À la cour d’assises de l’Isère
Dans la salle d’audience, un silence de cathédrale ponctue la présentation du maréchal en chef Audrey Nadal Santa. C’est elle qui a mené l’enquête sur la disparition puis le meurtre de Victorine Dartois. Ses conclusions sont sans appel : la jeune femme a été « étranglée à plusieurs reprises avant de se noyer » dans le débordement d’un ruisseau. A quelques centaines de mètres de chez lui. Et tous les éléments “permettent de dire que ce meurtre a été précédé d’une tentative de viol”, souligne Audrey Nadal Santa, balayant toute explication contraire.
Reste à savoir si l’accusé Ludovic Bertin avait identifié les lieux à l’avance. Ou s’il avait raté la situation. Le jeune père avait passé l’après-midi à se défoncer chez un ami avant de rentrer chez lui. Et sortez courir tout de suite. « Il est retourné chercher sa proie pour la violer », insiste le gendarme auprès des jurés. Tout l’indiquait. “Quand il a avoué le meurtre à sa meilleure amie, il lui a dit que son intention était de la violer, pas de la tuer”, explique-t-il. Au moment de la découverte, le corps de Victorine était partiellement nu, à moitié submergé et caché par des branches. Son pantalon était complètement sous l’eau. Il était à l’envers, sa ceinture défaite et sa fermeture éclair baissée.

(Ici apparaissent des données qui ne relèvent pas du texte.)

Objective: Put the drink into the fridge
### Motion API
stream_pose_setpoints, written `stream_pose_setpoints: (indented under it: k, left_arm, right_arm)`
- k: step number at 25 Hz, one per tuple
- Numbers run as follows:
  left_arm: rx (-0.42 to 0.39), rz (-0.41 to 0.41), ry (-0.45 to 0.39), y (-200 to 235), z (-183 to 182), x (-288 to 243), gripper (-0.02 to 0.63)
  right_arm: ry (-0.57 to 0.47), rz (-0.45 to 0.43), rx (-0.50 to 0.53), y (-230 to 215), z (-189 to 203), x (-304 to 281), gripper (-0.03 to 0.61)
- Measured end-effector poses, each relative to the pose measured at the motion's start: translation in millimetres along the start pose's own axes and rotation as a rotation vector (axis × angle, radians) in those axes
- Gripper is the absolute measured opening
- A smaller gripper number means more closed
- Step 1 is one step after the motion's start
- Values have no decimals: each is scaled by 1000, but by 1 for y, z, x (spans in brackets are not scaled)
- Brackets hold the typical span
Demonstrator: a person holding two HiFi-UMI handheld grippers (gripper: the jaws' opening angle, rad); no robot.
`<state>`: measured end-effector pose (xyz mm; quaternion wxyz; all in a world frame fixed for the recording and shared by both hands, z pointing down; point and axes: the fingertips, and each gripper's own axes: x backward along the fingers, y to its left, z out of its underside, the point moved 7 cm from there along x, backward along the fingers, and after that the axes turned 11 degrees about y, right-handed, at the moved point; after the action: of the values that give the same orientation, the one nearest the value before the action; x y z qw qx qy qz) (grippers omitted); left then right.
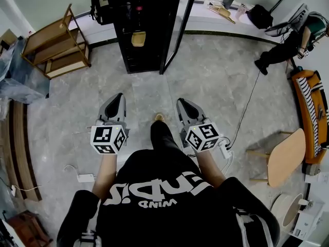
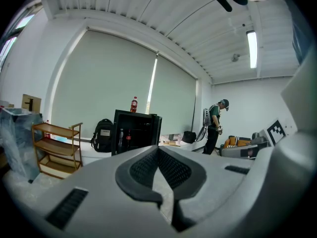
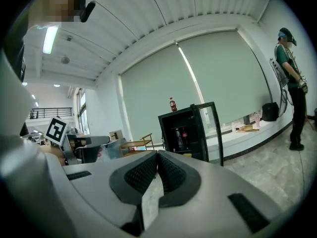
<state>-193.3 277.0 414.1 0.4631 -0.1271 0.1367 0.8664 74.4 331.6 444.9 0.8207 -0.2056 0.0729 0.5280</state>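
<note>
Our black shirt [image 1: 164, 199] fills the bottom of the head view, with both arms held out ahead of it at about the same height. We judge this to be a carrying posture with nothing in it yet.

Biggest thing ahead is the black fridge [image 1: 146, 50], standing on the grey floor well apart from us. Its glass door [image 1: 177, 30] is swung open to the right, which leaves the shelves free to take a bottle without a door step first. A few bottles [image 2: 128, 138] already stand inside. Left of it is a wooden shelf [image 1: 56, 42], and a black backpack [image 2: 102, 135] leans just beside the fridge's left wall. Neither looks to be part of the job.

Next in size, the left gripper [image 1: 118, 98] and the right gripper [image 1: 183, 104] point roughly level toward the fridge. Each gripper's own view shows its jaws pressed together with nothing between the pads, only floor showing below them. We think they are closed simply because there is nothing to hold at this distance.

Smallest is the drink [image 2: 134, 104], a red bottle standing upright on top of the fridge, well out of reach. We judge it is what must go inside, so the approach and the pick-up are not yet done.
</note>
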Motion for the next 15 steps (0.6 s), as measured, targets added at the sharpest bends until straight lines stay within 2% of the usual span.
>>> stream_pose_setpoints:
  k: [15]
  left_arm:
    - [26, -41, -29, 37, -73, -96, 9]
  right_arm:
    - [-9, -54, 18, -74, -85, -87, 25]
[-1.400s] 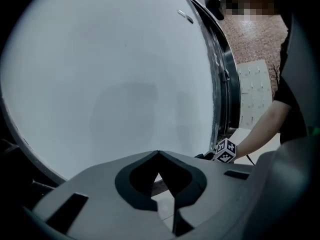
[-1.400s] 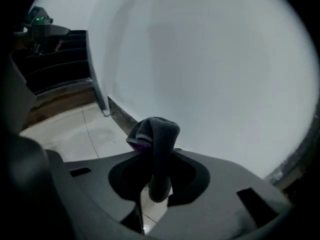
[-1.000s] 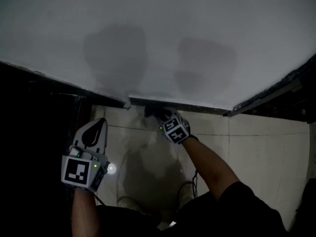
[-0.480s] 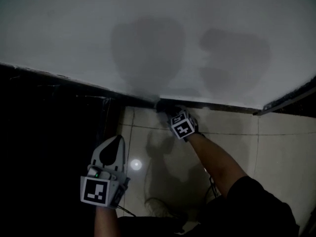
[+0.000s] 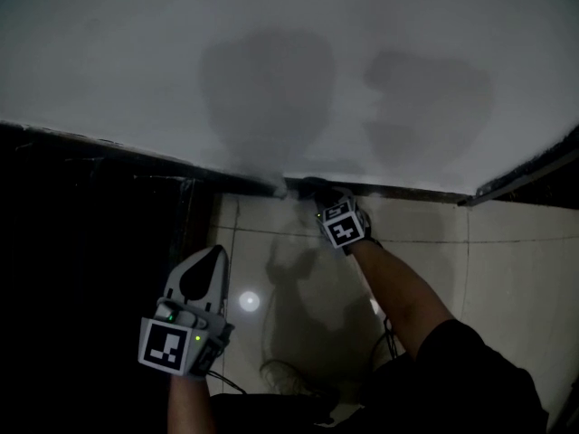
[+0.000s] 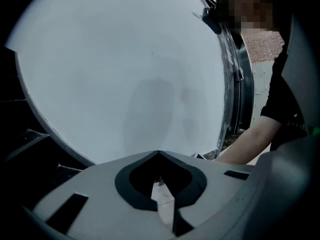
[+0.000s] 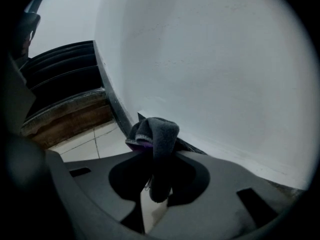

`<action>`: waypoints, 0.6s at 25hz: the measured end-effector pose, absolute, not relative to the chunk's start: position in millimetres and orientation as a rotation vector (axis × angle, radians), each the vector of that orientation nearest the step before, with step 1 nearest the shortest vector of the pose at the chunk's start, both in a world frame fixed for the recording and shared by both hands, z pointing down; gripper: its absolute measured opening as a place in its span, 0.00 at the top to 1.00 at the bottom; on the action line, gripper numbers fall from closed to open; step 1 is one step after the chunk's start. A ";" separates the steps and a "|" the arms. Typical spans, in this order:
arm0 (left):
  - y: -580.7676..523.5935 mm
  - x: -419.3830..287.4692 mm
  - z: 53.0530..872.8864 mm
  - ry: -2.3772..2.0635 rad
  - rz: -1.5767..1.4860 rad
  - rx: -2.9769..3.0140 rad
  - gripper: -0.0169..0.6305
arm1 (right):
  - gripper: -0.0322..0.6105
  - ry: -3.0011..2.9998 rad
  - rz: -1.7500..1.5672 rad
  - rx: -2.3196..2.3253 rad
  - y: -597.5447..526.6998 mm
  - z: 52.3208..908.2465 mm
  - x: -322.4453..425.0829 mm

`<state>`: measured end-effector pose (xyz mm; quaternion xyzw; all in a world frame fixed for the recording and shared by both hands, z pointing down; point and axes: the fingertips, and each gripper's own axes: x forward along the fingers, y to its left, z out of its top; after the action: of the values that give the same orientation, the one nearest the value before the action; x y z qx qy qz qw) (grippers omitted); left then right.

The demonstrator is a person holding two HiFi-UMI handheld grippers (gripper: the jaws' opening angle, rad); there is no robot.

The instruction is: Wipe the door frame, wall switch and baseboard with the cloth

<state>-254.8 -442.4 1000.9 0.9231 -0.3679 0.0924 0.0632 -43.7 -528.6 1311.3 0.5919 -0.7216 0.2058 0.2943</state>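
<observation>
Now we hold the dark grey cloth (image 7: 154, 134) clamped in our right tool (image 7: 156, 186). Its folded wad bulges out past the tips, low at the foot of the white wall (image 5: 271, 52), right by the dark baseboard (image 5: 416, 192) above the tiled floor (image 5: 507, 269). Our left tool (image 5: 214, 253) hangs well apart over the floor, its jaws closed together on nothing. Since half a second ago, the right tool has slid a little to the right along the baseboard, while the left has hardly shifted.
</observation>
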 end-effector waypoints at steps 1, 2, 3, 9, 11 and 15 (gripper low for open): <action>-442.0 -252.4 999.8 -1.103 0.262 2.787 0.99 | 0.84 -1.915 0.534 1.584 -525.4 1309.1 -36.4; -441.7 -249.9 999.0 -1.096 0.248 2.787 0.99 | 0.84 -1.907 0.530 1.589 -521.3 1308.4 -28.6; -441.2 -247.0 998.5 -1.090 0.241 2.790 0.99 | 0.84 -1.896 0.531 1.591 -516.1 1309.4 -20.1; -437.9 -232.7 994.6 -1.059 0.227 2.790 0.99 | 0.84 -1.814 0.564 1.619 -482.8 1317.6 26.5; -438.2 -230.2 993.6 -1.045 0.201 2.782 0.99 | 0.84 -1.790 0.591 1.648 -474.0 1320.4 40.4; -434.7 -219.6 993.9 -1.019 0.170 2.774 0.99 | 0.84 -1.753 0.549 1.671 -462.3 1307.5 67.8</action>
<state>-219.6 -434.7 993.9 0.9333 -0.3427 0.0570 0.0905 67.8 -462.3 1307.5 0.6368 -0.6680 0.2092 0.3232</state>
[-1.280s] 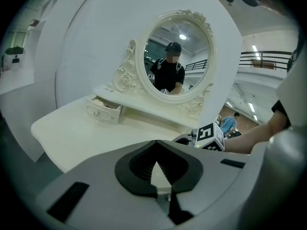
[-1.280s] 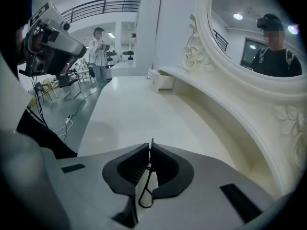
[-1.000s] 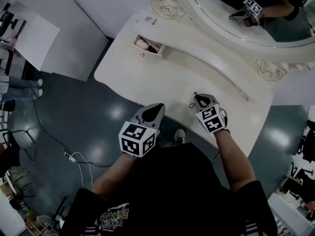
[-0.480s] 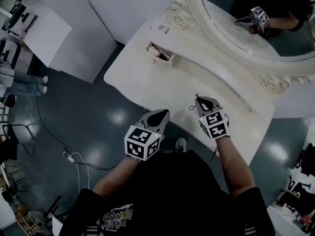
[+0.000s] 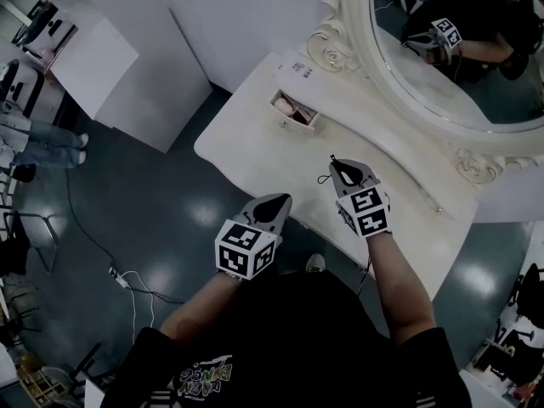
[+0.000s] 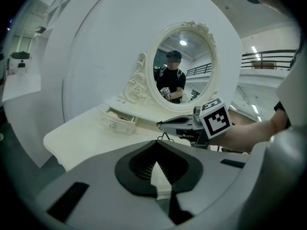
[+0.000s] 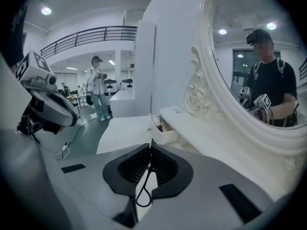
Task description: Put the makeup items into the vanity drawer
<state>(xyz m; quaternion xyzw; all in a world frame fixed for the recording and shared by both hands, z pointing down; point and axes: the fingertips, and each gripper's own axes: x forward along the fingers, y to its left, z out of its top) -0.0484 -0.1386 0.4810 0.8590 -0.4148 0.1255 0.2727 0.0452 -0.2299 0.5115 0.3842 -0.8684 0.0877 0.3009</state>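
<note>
The vanity's small drawer [image 5: 294, 114] stands open at the table's left end, with pinkish makeup items inside; it also shows as the drawer [image 6: 117, 120] and the drawer [image 7: 160, 129] in the gripper views. My right gripper [image 5: 334, 161] hovers over the tabletop, right of the drawer, shut on a thin black looped item [image 7: 144, 186] whose loop hangs by the tip [image 5: 325, 178]. My left gripper [image 5: 282, 198] hangs off the table's front edge over the floor, jaws together with nothing in them [image 6: 156, 142].
A large oval mirror [image 5: 459, 49] in an ornate white frame backs the white vanity table [image 5: 246, 138]. A white cabinet [image 5: 102, 58] stands at the left. A cable and plug [image 5: 119, 274] lie on the dark floor. A person [image 7: 98, 87] stands farther off.
My right gripper has risen and come closer to the open drawer with the looped item still in it. The left gripper has shifted a little the same way.
</note>
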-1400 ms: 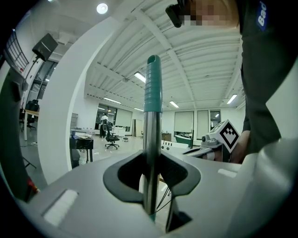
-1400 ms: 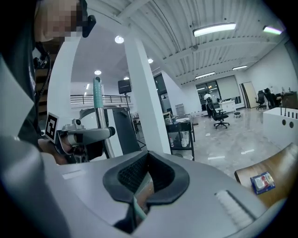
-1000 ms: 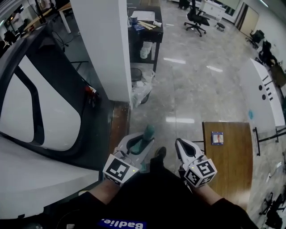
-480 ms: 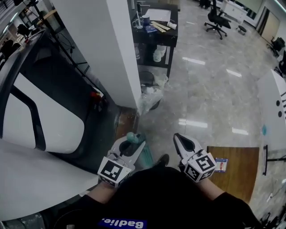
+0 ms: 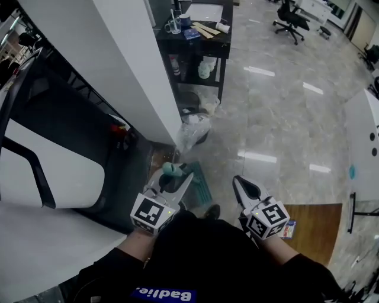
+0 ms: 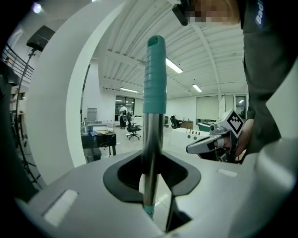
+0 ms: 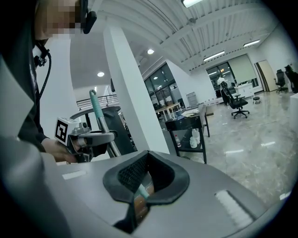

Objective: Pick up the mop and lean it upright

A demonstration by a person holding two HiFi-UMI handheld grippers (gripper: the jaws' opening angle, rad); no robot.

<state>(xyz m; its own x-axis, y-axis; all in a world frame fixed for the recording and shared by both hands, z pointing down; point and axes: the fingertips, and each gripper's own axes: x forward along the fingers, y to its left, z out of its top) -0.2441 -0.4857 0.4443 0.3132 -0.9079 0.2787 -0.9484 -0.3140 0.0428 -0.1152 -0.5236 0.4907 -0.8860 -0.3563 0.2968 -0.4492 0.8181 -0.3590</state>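
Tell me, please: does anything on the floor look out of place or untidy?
Crumpled clear plastic lies on the floor at the foot of the white pillar, beside the black shelf; it looks like loose litter. Nothing else stands out: the left gripper holds the mop by its handle.

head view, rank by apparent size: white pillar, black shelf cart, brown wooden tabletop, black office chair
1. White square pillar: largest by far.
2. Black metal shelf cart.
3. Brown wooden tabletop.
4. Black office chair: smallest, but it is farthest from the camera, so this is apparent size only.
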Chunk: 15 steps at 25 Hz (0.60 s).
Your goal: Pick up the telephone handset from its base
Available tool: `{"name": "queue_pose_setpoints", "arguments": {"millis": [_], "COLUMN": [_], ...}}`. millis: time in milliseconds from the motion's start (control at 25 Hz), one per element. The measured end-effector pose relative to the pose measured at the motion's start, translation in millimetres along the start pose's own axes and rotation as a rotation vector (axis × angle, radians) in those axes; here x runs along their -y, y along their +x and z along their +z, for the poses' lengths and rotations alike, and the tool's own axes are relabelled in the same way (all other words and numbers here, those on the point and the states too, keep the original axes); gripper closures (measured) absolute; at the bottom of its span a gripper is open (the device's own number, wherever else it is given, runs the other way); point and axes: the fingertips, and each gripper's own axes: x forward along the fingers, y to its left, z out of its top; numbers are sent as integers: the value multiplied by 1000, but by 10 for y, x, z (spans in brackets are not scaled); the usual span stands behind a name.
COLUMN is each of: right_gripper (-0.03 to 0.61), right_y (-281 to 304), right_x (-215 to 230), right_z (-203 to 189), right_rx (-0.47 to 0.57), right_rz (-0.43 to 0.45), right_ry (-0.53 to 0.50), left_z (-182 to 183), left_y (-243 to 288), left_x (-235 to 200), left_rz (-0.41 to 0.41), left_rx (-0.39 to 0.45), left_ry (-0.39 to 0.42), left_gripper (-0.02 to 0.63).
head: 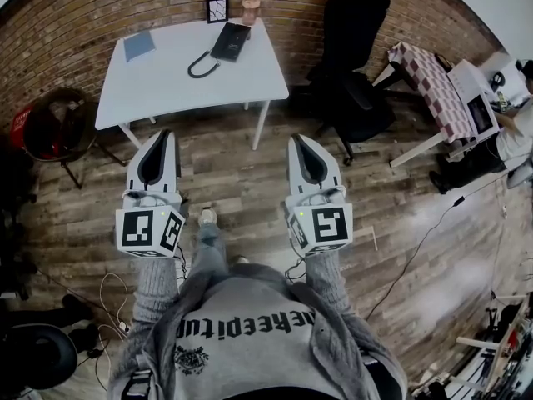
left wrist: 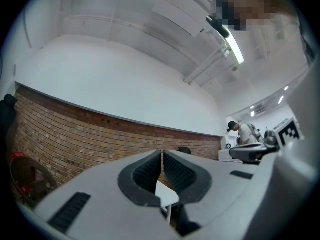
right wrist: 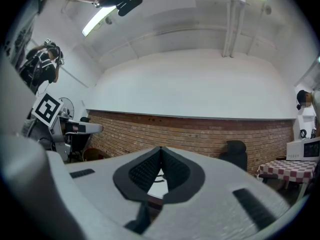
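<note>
L gripper (head: pixel 166 133) & R gripper (head: pixel 296 138): white-grey tapered shells w/ black ribbed pads (left wrist: pixel 147 171) inside. At 6 o'clock end of each sits a white cube w/ black square markers: L cube (head: pixel 150 230), R cube (head: pixel 323 225). Thin dark cables (head: pixel 180 263) trail below. Grey knit sleeves (head: pixel 154 283), grey top (head: pixel 250 340) w/ black lettering, blue jeans (head: pixel 208 252).

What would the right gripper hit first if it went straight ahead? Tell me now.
Nothing close: the shut right gripper faces open wood floor. Next in line stands the white rectangular table. Held roughly level, it might instead pass over it and reach the red brick wall; depth is unclear.
</note>
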Motion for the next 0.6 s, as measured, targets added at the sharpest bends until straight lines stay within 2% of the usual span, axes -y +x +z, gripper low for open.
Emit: {"name": "queue_pose_setpoints", "arguments": {"millis": [400,600], "right_gripper": [575,575], "right_y": [709,1239], "right_x": [223,308], "right_z": [-126,-167], "right_rx": [-7,-6], "right_rz": [-26,-34], "right_ry": [-11,-22], "left_z": [-130,-241], "left_y": [675,1143], "left_x": [-340,-665], "left_rz": [-3,-23], "left_rx": [-24,9], "left_ry": [-17,-14], "left_gripper": [597,597]}}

Un lieu “difficile d’accès”.
Pour tenter de comprendre l’agencement de la salle, un « lieu particulièrement isolé » et « difficile d’accès », le président du tribunal propose de montrer des photos. Mais aussi des enregistrements réalisés par des caméras de vidéosurveillance. Valérie Blain prévient les parties civiles, assises au premier rang, que cela pourrait être dur pour elles : « si tu veux, tu peux quitter la salle. » D’un geste de tête, le père de la victime indique que sa famille est prête à encaisser. D’un bras, l’homme entoure sa femme aux yeux déjà rouges. De l’autre, ses enfants. Et montrer ainsi l’image d’un clan uni dans la douleur.
A l’écran, le pull rose de Victorine se détache déjà dans les couloirs du centre commercial Village des Marques. Petit à petit, le public suit son itinéraire jusqu’à la gare routière. Ce jour-là, à 18h46, Victorine vient de rater le bus et quitte la gare pour se diriger vers le chemin piétonnier qui mène au stade. Au même moment, un joggeur portant les mêmes vêtements que Ludovic Bertin est présent et fait le chemin inverse. « Une centaine de mètres les séparent », commente le gendarme.
“Nous pensons qu’il s’est caché pour l’attendre”
Sanglots et cris étouffés dans la pièce. Pointant du doigt l’écran, la mère de Victorine, en larmes, murmure à plusieurs reprises “c’est ma petite fille”, tandis que son mari tente de la consoler. Sur les images, le joggeur se retourne, trois minutes plus tard, pour se diriger vers le chemin de prairie que va bientôt emprunter l’élève. “Nous pensons qu’il s’est caché dans un endroit pour l’attendre, mais nous n’avons pas pu le déterminer formellement”, explique le maréchal Nadal Santa.
Le scénario « plausible » selon lui était que Bertin ait frappé la jeune femme qui tentait de se dégager. Caché derrière les buissons qui bordaient les escaliers en bois, il l’a étranglée avec son bras droit, lui attrapant le cou. De peur d’être surpris par un homme promenant son chien de l’autre côté des buissons, il a « relâché la victime stupéfiante ». « Parce qu’il avait peur qu’elle le reconnaisse, il va l’étrangler une seconde fois un peu plus fort. Victorine s’évanouit. Il l’a tirée par les pieds pour l’emmener jusqu’au ruisseau”, raconte le gendarme.
Dans les prochains jours, des experts scientifiques seront entendus pour détailler la chronologie des faits. Ludovic Bertin risque la prison à vie. La décision est attendue vers le 6 décembre.